Illinois and Pennsylvania, with jurisdictions like Cook County and Philadelphia Court of Common Pleas, are often named top Judicial Hellholes. Both have seen massive verdicts and entrenched plaintiff bars. Illinois’ last tort reform (2005) was struck down in 2010, and no substantial progress has occurred since. Pennsylvania has not seen major reform since the 2011 Fair Share Act. Georgia’s apportionment of fault and bifurcation statutes could offer these states a legislative roadmap if political winds shift.

What’s Next? Predicting the Future of Reform

The litigation pressures driving reform are unlikely to subside. Nuclear verdicts, while infrequent, distort risk calculations and inflate settlement ranges across entire jurisdictions. What often goes unseen are the hundreds of confidential seven- and eight-figure settlements paid in fear of what a jury might do.

States with established legislative majorities and a history of judicial deference—such as South Carolina, Alabama and Mississippi—are natural next adopters. Meanwhile, states like New York, Illinois and Pennsylvania that have high claim values and national insurance carriers may be forced to act if commercial premiums continue rising and insurer exits continue.

There is also an emerging possibility of regional modeling.
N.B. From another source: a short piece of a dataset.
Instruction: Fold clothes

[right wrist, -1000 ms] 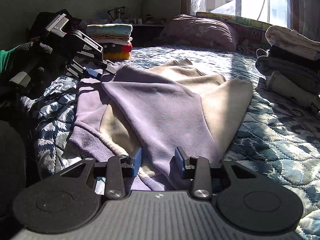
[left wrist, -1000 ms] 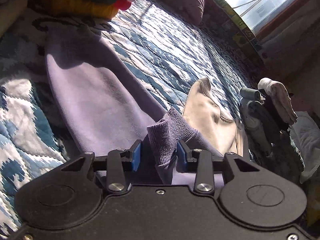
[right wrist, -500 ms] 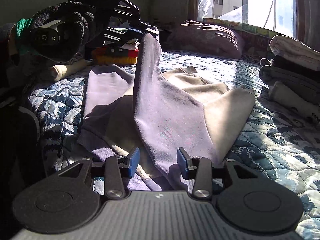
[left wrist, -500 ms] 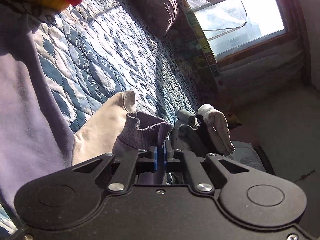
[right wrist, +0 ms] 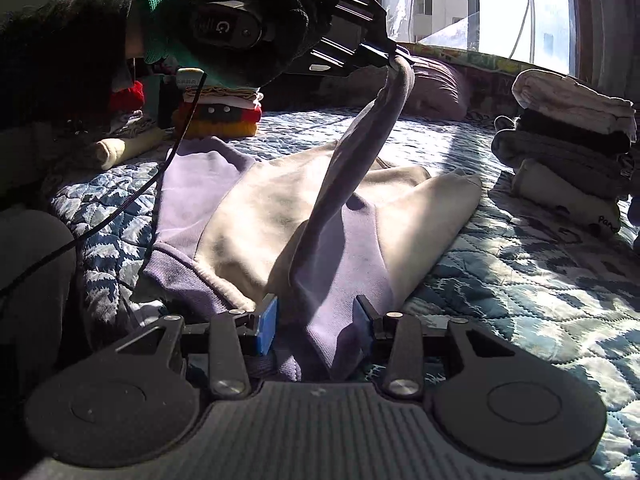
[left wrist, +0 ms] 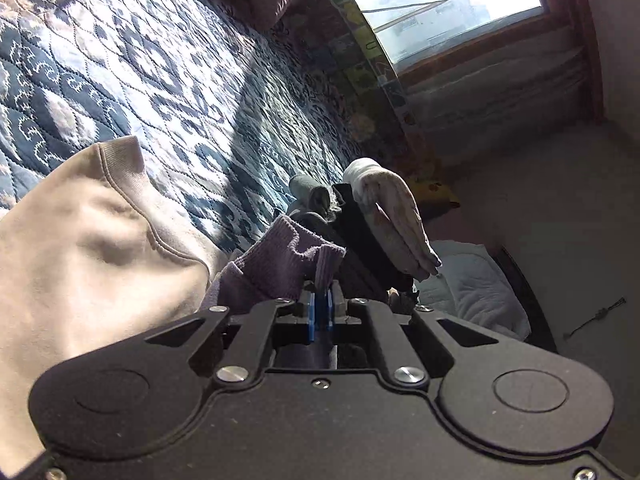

Defense-side policymakers may use Georgia and Florida’s success to frame multistate campaigns with shared language on damages evidence, litigation finance and premises liability—especially in areas like the Southeast where state lines do not define media markets or jury psychology.

Georgia Sets the Standard

Georgia’s tort reform is not a political issue; it is practical. It maintains plaintiffs’ due process rights while providing defendants with tools to reach fair outcomes. By codifying rules that limit gamesmanship, clarify liability and restrict speculative damages, Georgia has addressed key litigation pain points with real consequences.

Florida’s reforms are similarly consequential, though perhaps broader and more sweeping. Texas remains a national model, albeit one needing updates. And as other states face increasing business costs and litigation risks, Georgia’s blueprint—structured, enforceable and balanced—will likely serve as a template.

Those of us at Weinberg Wheeler Hudgins Gunn & Dial, with our national trial presence, are already seeing how Georgia’s reforms are changing strategy, procedural posture and settlement dynamics. We are monitoring developments in jurisdictions like South Carolina, Texas, Pennsylvania, and beyond as businesses nationwide hope for relief.

If the Georgia model proves durable—and early signs suggest it will—then relief may be on its way.